Where to find practice datasets

Five data repositories to boost your practice

6/2/20252 min read

A laptop displaying a line graph with various peaks and troughs on its screen, indicating stock or financial data. The graph and numbers are green against a black background. The laptop is placed on a wooden table, and beside it, a person's arm is partially visible.
A laptop displaying a line graph with various peaks and troughs on its screen, indicating stock or financial data. The graph and numbers are green against a black background. The laptop is placed on a wooden table, and beside it, a person's arm is partially visible.

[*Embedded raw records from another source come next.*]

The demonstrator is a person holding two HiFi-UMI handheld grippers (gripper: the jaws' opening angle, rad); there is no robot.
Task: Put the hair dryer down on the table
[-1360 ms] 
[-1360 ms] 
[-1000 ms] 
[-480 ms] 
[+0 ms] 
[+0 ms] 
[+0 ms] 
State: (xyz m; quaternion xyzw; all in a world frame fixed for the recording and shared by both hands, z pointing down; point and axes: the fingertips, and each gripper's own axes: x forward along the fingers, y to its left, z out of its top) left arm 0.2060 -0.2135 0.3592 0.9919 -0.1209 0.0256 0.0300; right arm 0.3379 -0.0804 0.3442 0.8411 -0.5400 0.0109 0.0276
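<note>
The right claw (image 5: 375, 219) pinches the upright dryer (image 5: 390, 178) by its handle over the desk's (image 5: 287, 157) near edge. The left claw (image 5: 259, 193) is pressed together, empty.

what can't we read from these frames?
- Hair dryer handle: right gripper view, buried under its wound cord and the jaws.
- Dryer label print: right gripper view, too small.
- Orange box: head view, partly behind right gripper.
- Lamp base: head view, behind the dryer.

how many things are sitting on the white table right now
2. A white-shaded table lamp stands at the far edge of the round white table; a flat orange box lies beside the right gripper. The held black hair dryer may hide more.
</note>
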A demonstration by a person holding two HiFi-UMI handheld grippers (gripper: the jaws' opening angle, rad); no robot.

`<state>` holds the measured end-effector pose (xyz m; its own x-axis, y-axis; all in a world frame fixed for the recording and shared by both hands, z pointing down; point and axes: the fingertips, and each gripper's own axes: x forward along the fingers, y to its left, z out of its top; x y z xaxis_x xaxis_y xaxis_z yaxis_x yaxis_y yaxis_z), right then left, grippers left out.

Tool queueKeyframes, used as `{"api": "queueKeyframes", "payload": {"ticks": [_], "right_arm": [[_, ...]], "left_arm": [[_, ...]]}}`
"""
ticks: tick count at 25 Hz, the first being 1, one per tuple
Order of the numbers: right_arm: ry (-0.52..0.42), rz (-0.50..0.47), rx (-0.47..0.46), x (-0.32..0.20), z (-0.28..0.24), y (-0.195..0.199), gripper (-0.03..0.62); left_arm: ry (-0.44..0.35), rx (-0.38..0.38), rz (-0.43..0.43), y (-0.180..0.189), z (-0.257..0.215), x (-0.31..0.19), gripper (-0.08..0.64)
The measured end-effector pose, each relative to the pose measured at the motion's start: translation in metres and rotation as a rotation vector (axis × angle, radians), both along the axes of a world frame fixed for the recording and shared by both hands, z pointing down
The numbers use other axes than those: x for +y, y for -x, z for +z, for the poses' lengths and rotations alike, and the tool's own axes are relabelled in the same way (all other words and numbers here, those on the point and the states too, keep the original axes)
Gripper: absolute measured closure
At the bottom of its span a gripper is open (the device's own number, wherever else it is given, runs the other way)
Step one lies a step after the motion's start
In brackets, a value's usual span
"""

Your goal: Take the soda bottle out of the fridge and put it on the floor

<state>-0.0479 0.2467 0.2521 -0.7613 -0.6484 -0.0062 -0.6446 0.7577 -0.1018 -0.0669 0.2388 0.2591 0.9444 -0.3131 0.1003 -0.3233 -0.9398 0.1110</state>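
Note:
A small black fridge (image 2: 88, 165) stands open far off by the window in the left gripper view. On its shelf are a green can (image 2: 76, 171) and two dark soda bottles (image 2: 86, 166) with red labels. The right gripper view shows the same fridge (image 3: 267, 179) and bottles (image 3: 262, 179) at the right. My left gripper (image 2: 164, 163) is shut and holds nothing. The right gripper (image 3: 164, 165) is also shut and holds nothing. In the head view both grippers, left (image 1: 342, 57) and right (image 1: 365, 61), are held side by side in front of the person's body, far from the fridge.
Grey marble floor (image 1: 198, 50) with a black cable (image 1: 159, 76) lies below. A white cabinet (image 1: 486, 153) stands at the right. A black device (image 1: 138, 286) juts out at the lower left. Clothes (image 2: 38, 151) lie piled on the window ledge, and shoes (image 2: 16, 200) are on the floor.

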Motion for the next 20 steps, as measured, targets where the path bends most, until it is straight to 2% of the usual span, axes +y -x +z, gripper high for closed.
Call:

Discover real datasets to enhance your R learning journey

When learning R it's good to to use "real" datasets to apply what you've learned. It makes the learning more interesting and more engaging - look at space data for astronomy enthusiasts, move data for film buffs or even flower data for gardening enthusiasts. Here are some go-to data repositories that will give you plenty of data to explore and practice new functions on.

1.Built-in R Datasets

Run data() in R to see what datasets are built-in. This includes a wide variety of datasets from susn spot data to entries to UC Berkeley. It includes time series data as well as static data so it's pretty rich for analysis.

You often see these datasets being used to demonstrate the use of functions. The "iris" dataset seems to be used frequently, but I think it's a pretty dull dataset compared to what's available elsewhere!

2.Tidy Tuesday

Website: https://github.com/rfordatascience/tidytuesday

Every Tuesday a dataset is released with a different topic. It's a heavily used data repository and you can find lots of YouTube tutorials to follow along as people go through some of the datasets.

For actuaries: If you want to practice some survival analysis, then have a look at the "Alone data" from January 2023. For practice on life expectancy calculations and modeling, check out the "Life Expectancy" dataset from December 2023.

3. Kaggle Datasets

Website: https://www.kaggle.com/datasets

Kaggle hosts thousands of datasets that are regularly updated by the community. You'll find everything from government data and sports statistics to medical research and financial data. Many datasets come with code examples and notebooks to help you get started, making it perfect for R practice.

4. Awesome Public Datasets

Website: https://github.com/awesomedata/awesome-public-datasets

The title pretty much says everything! This repository contains lots of different topics and lots of different datasets. It's a comprehensive collection that covers virtually every domain you can think of.

5. Google Dataset Search

Website: https://datasetsearch.research.google.com/

Finally... if none of these pique your interest, then you can always use Google Dataset Search to find something else. It's like Google, but specifically for finding datasets across the web.

Happy coding and data exploring! 📊📈

Additional Tips for Using These Repositories:

  • Start small: Begin with datasets that have fewer than 10,000 rows while learning

  • Read the documentation: Most repositories provide data dictionaries explaining what each column means

  • Join communities: Many of these platforms have active communities where you can ask questions

  • Practice regularly: Try to work with a new dataset at least once a week

  • Share your work: Post your analyses on platforms like GitHub or LinkedIn to build your portfolio

Why Real Data Matters:

Working with real datasets is crucial for developing practical R skills because:

  • Messy data: Real data often needs cleaning, which teaches you important data wrangling skills

  • Context matters: Understanding the domain helps you ask better analytical questions

  • Practical constraints: Real datasets teach you to work within limitations and make assumptions

  • Portfolio building: Real analyses are more impressive to potential employers than textbook examples

The best way to learn R is by doing. Pick a dataset that interests you, start exploring, and don't be afraid to make mistakes – that's how you move forward.